Instructions for the task: Give the count of lines in the records below that contain "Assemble", with no other words.

[Material for the task Boundary: Start]

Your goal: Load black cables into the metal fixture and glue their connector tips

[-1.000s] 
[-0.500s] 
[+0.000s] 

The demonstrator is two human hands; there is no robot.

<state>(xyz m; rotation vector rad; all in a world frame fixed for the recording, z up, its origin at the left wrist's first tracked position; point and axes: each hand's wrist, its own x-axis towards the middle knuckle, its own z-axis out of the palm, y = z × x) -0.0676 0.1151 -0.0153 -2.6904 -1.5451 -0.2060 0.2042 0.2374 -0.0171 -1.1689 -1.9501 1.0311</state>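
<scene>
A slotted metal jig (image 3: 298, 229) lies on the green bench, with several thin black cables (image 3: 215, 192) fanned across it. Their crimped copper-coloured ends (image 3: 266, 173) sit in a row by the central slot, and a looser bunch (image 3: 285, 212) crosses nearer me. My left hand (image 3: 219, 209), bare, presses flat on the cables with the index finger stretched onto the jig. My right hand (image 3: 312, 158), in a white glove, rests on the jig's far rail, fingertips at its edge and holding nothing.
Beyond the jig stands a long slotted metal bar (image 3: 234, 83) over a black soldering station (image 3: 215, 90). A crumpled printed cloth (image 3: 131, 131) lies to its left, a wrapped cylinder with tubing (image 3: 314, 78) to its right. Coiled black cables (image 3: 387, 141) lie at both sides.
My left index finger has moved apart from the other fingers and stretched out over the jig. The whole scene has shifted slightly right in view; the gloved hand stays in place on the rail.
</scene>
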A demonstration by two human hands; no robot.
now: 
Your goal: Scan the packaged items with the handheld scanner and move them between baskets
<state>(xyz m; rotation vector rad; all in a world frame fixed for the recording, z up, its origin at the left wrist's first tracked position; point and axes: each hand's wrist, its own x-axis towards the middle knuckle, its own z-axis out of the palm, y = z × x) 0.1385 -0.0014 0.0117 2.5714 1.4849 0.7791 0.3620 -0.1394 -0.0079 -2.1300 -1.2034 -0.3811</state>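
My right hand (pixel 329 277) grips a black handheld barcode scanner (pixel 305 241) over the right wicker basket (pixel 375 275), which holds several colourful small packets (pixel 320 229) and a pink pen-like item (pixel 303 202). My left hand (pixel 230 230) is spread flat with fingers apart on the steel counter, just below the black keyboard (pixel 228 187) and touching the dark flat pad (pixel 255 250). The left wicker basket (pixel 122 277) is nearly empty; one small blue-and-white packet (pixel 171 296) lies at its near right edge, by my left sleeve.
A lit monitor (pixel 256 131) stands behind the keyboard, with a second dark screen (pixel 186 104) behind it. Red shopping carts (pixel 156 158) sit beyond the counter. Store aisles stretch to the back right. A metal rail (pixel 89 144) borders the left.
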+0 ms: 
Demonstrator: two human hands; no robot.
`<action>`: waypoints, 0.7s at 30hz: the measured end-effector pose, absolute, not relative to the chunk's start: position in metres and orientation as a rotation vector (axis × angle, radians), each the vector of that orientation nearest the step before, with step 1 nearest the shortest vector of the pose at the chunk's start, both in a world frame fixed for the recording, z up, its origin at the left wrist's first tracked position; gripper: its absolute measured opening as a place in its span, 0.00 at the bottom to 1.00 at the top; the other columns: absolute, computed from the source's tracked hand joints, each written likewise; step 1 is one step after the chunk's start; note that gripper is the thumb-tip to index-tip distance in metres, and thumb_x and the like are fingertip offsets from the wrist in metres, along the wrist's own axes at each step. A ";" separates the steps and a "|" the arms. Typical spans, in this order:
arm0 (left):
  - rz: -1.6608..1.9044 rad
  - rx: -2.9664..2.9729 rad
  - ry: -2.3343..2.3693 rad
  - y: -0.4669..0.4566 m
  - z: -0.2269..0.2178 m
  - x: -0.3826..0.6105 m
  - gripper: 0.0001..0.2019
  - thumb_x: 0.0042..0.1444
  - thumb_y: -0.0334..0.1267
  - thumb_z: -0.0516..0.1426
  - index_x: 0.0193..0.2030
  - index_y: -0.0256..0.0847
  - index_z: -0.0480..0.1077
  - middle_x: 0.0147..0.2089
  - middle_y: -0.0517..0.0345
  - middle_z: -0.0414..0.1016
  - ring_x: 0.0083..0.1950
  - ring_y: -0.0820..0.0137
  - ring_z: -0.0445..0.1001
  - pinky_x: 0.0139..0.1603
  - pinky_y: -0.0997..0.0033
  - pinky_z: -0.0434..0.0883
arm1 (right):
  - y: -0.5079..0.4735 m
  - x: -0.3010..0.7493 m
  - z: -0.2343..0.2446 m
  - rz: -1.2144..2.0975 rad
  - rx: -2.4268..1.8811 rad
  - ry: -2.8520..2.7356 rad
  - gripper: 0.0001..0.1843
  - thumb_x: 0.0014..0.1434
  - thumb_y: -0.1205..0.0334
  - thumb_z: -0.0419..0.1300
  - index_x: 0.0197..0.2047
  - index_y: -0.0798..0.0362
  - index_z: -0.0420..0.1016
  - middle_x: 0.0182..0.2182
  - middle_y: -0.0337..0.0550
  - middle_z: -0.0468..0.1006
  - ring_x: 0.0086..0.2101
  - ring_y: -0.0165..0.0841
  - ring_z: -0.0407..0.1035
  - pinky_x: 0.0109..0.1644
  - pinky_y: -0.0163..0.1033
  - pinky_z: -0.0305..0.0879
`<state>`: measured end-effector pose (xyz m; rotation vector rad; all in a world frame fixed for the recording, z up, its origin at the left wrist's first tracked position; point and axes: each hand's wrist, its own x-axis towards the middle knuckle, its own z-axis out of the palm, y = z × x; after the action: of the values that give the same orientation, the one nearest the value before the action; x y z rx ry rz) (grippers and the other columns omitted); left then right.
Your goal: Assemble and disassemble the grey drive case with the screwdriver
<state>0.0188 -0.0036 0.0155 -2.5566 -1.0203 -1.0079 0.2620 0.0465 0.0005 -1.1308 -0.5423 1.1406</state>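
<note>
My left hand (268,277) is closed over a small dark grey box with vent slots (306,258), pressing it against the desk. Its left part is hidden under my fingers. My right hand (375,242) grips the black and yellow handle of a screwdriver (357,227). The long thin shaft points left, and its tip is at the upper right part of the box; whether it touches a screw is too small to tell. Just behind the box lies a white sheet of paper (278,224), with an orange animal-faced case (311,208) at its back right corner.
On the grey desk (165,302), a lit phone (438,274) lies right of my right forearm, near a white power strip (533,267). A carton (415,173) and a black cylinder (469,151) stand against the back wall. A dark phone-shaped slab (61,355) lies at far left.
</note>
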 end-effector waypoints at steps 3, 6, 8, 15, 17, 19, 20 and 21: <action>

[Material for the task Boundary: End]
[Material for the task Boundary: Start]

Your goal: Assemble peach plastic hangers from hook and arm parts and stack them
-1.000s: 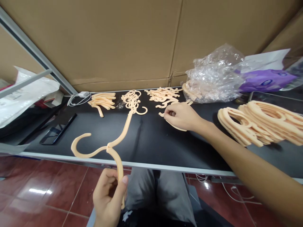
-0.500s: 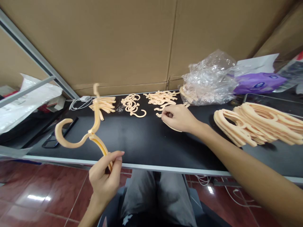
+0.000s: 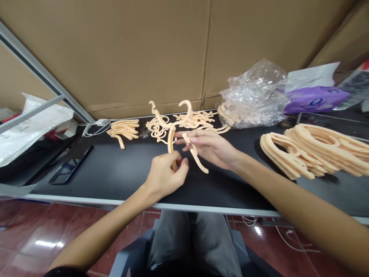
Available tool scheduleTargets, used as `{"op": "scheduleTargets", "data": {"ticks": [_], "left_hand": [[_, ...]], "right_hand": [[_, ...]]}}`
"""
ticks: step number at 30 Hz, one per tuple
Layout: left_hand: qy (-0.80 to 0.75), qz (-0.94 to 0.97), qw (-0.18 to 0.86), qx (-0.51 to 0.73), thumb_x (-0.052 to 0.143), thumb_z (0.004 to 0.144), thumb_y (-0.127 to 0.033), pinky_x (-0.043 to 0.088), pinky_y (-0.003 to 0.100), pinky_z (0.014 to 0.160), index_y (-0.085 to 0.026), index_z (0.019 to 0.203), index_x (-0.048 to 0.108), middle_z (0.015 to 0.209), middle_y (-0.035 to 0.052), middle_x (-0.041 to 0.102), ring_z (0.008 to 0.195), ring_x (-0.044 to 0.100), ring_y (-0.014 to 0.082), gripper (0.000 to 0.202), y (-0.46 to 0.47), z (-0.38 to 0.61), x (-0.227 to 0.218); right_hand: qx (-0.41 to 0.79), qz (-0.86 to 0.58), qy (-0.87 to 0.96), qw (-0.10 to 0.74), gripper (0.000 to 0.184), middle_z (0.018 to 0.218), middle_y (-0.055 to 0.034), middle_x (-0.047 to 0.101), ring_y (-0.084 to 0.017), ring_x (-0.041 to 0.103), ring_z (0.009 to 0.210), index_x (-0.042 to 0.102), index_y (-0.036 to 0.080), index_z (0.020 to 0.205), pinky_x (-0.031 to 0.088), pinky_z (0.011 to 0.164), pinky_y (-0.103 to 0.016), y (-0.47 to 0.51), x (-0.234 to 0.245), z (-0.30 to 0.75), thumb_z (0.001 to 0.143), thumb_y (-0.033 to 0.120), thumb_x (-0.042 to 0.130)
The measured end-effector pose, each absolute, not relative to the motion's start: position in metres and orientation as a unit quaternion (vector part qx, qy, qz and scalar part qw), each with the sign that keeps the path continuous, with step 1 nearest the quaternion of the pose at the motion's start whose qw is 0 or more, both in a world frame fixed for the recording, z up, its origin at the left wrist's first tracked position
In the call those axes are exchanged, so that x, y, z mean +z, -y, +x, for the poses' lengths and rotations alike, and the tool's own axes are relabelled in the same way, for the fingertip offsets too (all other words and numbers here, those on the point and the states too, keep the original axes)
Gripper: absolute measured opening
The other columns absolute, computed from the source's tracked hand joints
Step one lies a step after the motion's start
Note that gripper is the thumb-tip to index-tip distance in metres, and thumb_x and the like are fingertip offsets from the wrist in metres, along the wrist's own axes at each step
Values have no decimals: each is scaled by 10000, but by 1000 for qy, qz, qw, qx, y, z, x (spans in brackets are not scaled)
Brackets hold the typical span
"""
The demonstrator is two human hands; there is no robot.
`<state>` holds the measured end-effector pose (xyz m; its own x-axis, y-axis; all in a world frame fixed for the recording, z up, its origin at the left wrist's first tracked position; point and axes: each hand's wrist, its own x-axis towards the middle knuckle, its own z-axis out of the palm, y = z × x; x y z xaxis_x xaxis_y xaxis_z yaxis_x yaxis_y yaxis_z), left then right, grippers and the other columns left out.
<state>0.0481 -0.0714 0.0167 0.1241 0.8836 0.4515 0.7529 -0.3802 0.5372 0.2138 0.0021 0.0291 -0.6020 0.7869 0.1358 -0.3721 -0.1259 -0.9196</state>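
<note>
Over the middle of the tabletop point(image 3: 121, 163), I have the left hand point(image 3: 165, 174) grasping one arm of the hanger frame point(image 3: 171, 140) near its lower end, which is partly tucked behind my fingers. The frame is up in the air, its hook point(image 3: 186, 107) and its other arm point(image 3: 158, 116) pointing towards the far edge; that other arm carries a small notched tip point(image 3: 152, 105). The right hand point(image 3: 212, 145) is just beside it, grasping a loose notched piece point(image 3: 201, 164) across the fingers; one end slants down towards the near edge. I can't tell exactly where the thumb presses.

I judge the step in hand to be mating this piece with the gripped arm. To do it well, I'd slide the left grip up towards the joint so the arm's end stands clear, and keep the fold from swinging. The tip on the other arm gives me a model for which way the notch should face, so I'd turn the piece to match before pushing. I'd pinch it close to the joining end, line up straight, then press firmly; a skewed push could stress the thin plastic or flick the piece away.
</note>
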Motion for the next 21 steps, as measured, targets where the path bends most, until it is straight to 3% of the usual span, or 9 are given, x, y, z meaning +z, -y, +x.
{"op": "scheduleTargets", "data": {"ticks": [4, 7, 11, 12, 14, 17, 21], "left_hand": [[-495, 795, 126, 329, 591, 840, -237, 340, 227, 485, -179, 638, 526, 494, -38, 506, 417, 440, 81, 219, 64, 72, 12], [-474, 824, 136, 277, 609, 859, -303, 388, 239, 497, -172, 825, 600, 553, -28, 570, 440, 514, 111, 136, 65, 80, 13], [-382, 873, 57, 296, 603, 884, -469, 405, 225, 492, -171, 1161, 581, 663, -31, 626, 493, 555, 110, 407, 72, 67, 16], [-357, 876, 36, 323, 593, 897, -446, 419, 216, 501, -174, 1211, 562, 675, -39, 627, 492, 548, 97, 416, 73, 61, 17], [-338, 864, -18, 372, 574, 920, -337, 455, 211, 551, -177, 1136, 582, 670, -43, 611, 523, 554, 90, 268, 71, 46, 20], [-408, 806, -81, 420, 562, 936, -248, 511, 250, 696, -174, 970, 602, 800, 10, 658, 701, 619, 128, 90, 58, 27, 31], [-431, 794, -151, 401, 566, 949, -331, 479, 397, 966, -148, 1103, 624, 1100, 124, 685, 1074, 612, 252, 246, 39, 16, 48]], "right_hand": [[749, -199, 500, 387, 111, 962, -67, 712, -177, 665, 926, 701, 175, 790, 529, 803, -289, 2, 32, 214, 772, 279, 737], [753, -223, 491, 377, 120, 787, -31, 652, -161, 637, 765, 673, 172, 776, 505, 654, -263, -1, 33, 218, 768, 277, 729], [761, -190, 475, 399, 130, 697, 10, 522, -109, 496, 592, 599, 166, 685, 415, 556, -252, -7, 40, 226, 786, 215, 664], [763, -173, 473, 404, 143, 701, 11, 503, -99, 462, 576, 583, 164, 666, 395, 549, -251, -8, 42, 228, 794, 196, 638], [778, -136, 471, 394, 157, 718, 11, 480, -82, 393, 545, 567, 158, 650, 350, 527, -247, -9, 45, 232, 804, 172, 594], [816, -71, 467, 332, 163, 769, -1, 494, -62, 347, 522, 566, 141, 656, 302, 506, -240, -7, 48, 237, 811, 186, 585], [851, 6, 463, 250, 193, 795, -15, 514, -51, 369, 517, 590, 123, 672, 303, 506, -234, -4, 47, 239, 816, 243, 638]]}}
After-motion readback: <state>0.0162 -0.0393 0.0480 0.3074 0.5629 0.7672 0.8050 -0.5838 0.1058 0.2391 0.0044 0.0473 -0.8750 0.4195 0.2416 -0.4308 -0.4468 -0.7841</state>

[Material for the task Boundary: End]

Solution for this problem: 2